▶ _Your instructions_
From the listing below, output only the lines starting at the line that has "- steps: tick" and ending at the line that has "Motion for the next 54", exactly as they appear, ends included.

=====

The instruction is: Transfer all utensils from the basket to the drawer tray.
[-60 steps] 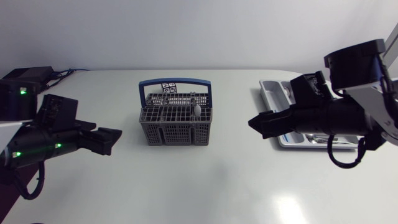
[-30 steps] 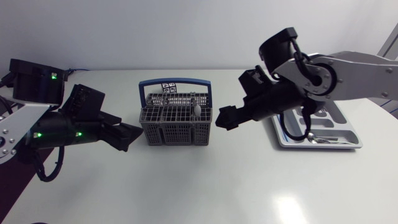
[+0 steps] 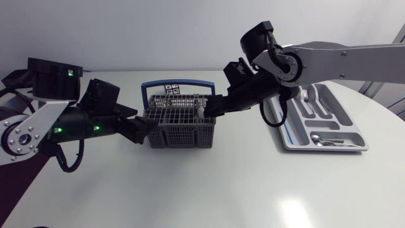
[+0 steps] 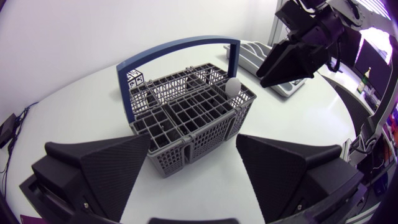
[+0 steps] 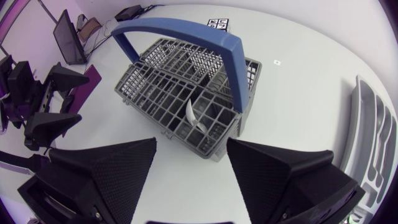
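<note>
The basket (image 3: 180,126) sits mid-table, a grey grid of compartments under an upright blue handle (image 3: 179,84). One spoon (image 3: 200,112) stands in a compartment at its right end, bowl up and poking just above the rim. In the right wrist view the spoon (image 5: 191,113) leans inside its cell, just beneath the handle's near foot.

The right gripper (image 3: 212,109) hangs over that same end of the basket, close above the spoon. Its fingers are spread wide and grasp nothing. From its own camera the basket lies ahead of the gap between them.

The left gripper (image 3: 145,129) is low at the basket's left end, also released. In the left wrist view the fingers (image 4: 118,165) flank the basket's near corner, but whether either one touches the mesh cannot be told.

The tray (image 3: 286,134) lies well apart from the basket, on the table's right side under the right arm. A second spoon (image 3: 321,141) rests in its front compartment, and other cutlery shows further back.

A small checkered marker (image 3: 172,89) lies on the table (image 3: 209,183) just behind the basket.
</note>
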`<state>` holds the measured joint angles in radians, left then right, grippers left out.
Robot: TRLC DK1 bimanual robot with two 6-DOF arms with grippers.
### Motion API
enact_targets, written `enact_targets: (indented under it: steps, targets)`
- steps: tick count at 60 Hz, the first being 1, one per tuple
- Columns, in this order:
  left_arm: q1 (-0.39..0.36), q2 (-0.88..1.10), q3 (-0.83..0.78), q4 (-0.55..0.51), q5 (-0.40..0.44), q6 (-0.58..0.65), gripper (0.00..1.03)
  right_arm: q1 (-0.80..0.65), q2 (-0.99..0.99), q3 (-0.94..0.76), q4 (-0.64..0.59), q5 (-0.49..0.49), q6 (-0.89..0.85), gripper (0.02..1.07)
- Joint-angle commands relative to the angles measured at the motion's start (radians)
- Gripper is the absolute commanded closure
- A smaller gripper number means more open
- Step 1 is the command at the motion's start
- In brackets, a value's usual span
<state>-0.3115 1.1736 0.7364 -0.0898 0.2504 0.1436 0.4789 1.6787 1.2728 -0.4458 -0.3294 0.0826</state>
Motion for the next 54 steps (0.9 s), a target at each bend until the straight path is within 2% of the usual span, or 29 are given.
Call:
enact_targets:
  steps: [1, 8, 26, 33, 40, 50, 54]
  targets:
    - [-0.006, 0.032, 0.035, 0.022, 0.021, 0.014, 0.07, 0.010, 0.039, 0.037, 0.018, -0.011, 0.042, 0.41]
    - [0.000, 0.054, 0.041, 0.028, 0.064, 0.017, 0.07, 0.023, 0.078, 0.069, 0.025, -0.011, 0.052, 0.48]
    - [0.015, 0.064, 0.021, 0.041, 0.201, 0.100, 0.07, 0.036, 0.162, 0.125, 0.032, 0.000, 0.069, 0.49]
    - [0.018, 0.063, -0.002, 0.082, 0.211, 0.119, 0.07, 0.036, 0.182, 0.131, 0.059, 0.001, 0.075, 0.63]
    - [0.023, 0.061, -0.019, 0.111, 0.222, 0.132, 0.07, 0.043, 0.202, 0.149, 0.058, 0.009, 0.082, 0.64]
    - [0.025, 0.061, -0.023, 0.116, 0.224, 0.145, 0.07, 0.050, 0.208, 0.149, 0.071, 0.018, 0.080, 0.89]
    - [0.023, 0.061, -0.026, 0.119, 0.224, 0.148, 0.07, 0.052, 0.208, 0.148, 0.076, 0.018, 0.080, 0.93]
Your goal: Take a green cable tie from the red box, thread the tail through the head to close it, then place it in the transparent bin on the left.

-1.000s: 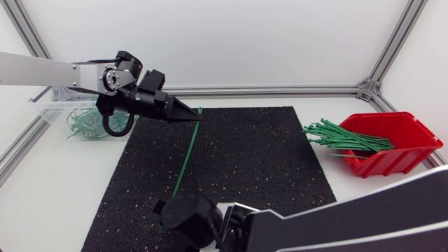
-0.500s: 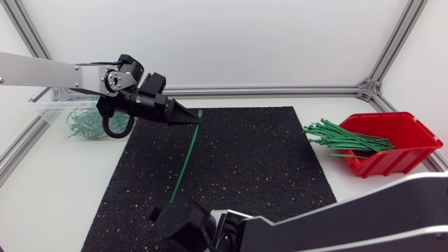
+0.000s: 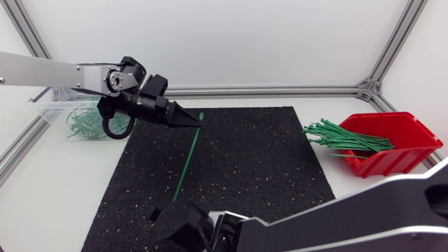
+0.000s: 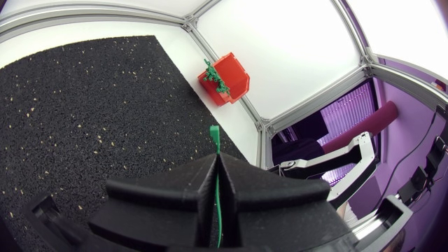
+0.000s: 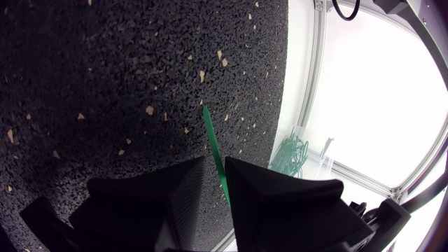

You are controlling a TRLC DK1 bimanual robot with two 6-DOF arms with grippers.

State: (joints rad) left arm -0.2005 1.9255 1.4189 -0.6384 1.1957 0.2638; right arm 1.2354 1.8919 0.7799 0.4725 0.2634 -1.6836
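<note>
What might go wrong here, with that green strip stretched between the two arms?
1. The left fingers pinch the cable tie near one end, leaving only a short tip; it may slip while bending.
2. The ends sit far apart; aligning them at the right gripper could miss, and the springy tie may flick onto the mat.

A black gripper (image 4: 215, 164) fills the near edge, its two wedge-shaped fingers pressed together on a thin green tie (image 4: 215, 136) that runs up the seam between them, its tip poking out just past the fingertips. Ahead of the gripper lies a black speckled mat (image 4: 91, 105) on a white table (image 4: 178, 35). Well beyond the mat, near the table's far corner, sits a red box (image 4: 236, 75) with a bunch of green ties (image 4: 213, 75) sticking out of it
</note>
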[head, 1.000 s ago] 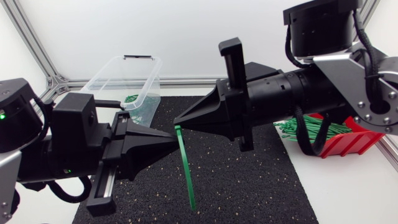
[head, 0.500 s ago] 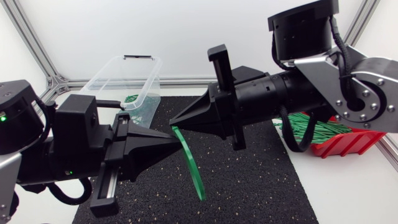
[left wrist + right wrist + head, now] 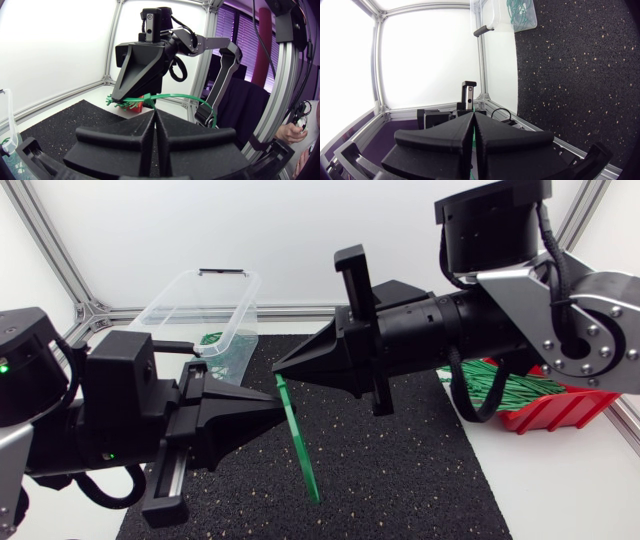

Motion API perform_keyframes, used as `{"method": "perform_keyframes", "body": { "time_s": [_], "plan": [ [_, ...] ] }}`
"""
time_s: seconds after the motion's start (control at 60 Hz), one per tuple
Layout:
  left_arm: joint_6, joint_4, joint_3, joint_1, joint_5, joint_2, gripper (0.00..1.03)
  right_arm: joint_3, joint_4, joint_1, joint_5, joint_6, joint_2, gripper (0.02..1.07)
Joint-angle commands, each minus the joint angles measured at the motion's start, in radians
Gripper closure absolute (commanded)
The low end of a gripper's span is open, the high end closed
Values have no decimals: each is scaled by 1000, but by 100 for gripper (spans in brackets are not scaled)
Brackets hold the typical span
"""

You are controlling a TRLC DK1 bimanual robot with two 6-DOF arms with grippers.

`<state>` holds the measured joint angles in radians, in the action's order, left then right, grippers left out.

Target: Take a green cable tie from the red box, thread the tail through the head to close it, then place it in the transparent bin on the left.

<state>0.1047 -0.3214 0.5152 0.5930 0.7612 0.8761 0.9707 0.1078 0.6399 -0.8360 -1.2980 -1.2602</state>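
Straightened from its earlier bow, the green cable tie [image 3: 300, 445] hangs below both tips, its upper end pinched by the closed right gripper [image 3: 277, 369], the left gripper [image 3: 281, 412] clamped on it just beneath.

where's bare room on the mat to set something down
The near right part of the black mat, between the hanging cable tie and the red box, is bare, as is the white table nearer than the box. Crowded: mid-mat, where the left gripper and right gripper meet at the tie, and the far left corner by the transparent bin.
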Motion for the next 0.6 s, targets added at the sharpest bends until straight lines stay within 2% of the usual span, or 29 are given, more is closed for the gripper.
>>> {"method": "perform_keyframes", "body": {
  "time_s": [0.0, 0.05, 0.167, 0.217, 0.267, 0.417, 0.583],
  "plan": [
    [-3, 25, 16, -9, 59, 17, 100, 0, -2, -9, 35, -30, 7, 98],
    [0, 31, 25, -19, 69, 26, 100, -3, -3, -17, 35, -27, 10, 88],
    [16, 31, 34, -35, 89, 35, 100, -7, -3, -49, 55, -23, 15, 86],
    [21, 31, 39, -38, 93, 38, 100, -10, -5, -59, 55, -17, 19, 73],
    [26, 33, 43, -48, 99, 40, 100, -15, -5, -69, 58, -9, 27, 66],
    [49, 39, 66, -81, 130, 49, 100, -15, -5, -101, 109, 29, 42, 66],
    [55, 100, 124, -113, 141, 69, 100, -13, 30, -151, 199, 135, 41, 66]
  ]
}}
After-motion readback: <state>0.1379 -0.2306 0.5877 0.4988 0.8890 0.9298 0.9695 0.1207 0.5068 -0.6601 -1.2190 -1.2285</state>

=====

▶ _Output below_
- steps: tick count at 60 Hz, the first being 1, one per tuple
- Columns, in this order:
  left_arm: q1 (-0.39..0.36), q2 (-0.88..1.10), q3 (-0.83..0.78), q4 (-0.55..0.51), q5 (-0.40..0.44), q6 (-0.58..0.65), gripper (0.00..1.03)
  right_arm: q1 (-0.80..0.65), q2 (-0.99..0.99), q3 (-0.94..0.76), q4 (-0.64..0.59), q5 (-0.49..0.49), q6 (-0.89..0.85), gripper (0.02..1.07)
- Joint-angle commands relative to the angles measured at the motion's start (radians)
- Gripper is the absolute commanded closure
- A smaller gripper number means more open
- Step 1 is the command at the motion's start
- In brackets, a value's usual span
<state>-0.3115 1.1736 0.7364 -0.0898 0.2504 0.1436 0.4789 1.6787 1.2728 -0.4458 -0.3294 0.0826</state>
Motion for the next 54 steps (0.9 s), a target at each bend until the straight path is within 2% of the usual span, or 29 are given.

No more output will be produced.